In the major cities of less-developed countries, highway projects aimed at easing traffic congestion and improving urban road-based infrastructures are legion, but they are often unsuccessful. They are also often prestige projects, as fast roads are a byword for modernity and accession to international standards (Berry-Chikhaoui et al. 2007; Cerro Santamaria 2013; Deboulet 2010).

Early 2007 saw the official inauguration of the “By-Pass”, a new road to allow traffic to skirt around Antananarivo, the Malagasy capital. However, in addition to its primary transport function, this road has also attracted new uses that have become particularly popular with the city’s residents. Indeed, within a very short space of time, the By-Pass has become established as one of the city’s (rare) leisure spaces, which has created significant tensions.

The By-Pass: both a necessary and a prestigious road project

The plan to build a road to bypass Antananarivo was a long-standing project, implemented in the 2000s, as part of a national road-building policy supported by international funding (Japanese cooperation). For this urban area of 2 million people, it was a pressing need, given the high level of congestion in the city and the severely undersized road network, most of which dated back to the colonial era. The aim was to reduce the volume of traffic in the city centre in order to improve traffic flows, and also to facilitate flows of goods at different levels – urban, regional and national.

The By-Pass is 17.7 km (11 miles) long and connects a number of municipalities on the outskirts of the capital. It was built on land located in rural municipalities rather than in the municipality of Antananarivo itself, which made the project considerably easier to complete: there were no residents to be compensated and no houses to be knocked down. Indeed, the landscape is so rural (paddy fields, peasant houses without electricity, brick kilns) that it is difficult to believe it is only a few kilometres from a large city. So far, the road has attracted hardly any new facilities nearby, except for a modest hotel complex. By contrast, classified advertisements for building plots abound, reflecting the level of speculation in these sought-after peripheral spaces.

Aside from its functional aim, this new road also embodies a desire for prestige on the part of the central government, which was the contracting authority. Indeed, the southern end of the road is located close to the presidential palace, so it is likely to be taken by foreign visitors. In terms of image, for Madagascar, the By-Pass is without doubt an asset. Even its name – borrowed from English – bears the promise of modernity.

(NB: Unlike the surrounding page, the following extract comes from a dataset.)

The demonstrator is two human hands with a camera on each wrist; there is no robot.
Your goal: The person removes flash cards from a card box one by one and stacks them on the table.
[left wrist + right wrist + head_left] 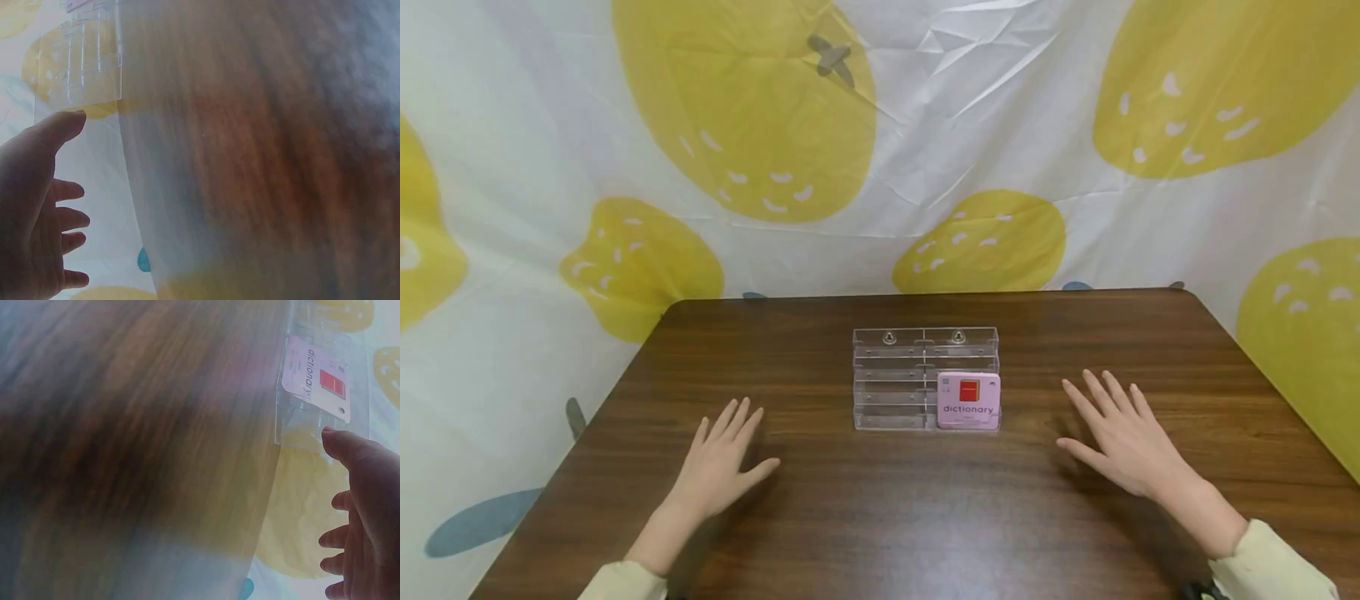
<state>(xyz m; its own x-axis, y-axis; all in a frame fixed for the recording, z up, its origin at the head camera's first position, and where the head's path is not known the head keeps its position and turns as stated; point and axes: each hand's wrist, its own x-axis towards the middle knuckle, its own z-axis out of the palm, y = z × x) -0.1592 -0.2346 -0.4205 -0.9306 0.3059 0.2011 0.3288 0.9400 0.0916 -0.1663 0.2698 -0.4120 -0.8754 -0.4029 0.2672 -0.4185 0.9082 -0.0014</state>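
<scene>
A clear plastic tiered rack [889, 387] with two columns of slots stands near the middle of the table. In its front right slot is a pink card [968, 401] printed "dictionary" with a red book picture; the right wrist view shows the same pink card [317, 378] sideways. My left hand [718, 458] is to the left of the rack, fingers spread and holding nothing. On the other side my right hand [1123, 437] is spread the same way, apart from the rack, with nothing in it. The rack's other slots hold no cards.
The brown wood-grain table [880, 517] has rounded far corners. Behind it and along both sides hangs a white cloth [1000, 100] with large yellow lemon prints. Pale sleeves [1270, 567] cover the forearms.
</scene>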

And yet the results have fallen well short of the original ambitions: the traffic levels observed on the road are still very much on the modest side. [1] Furthermore, the By-Pass is the only one of the city’s new main roads to have only two lanes instead of four, with no central reservation (median strip), and one of the rare roads not to benefit from street lighting. If traffic levels were to develop, it would be seriously undersized. At present, it is impossible to overtake another vehicle on this road, which slows down traffic – which, in any case, is limited to a maximum speed of 50 km/h (30 mph). It is therefore far removed from any notion of an expressway or motorway. Moreover, it is perhaps this fact that has encouraged the road’s appropriation by the city’s residents for secondary, leisure-related uses.

From road to recreational space

Soon after the By-Pass was opened, it became clear that it had been adopted by the local population in a somewhat unusual way: at weekends and on bank holidays, it would become a recreational space for the city’s inhabitants.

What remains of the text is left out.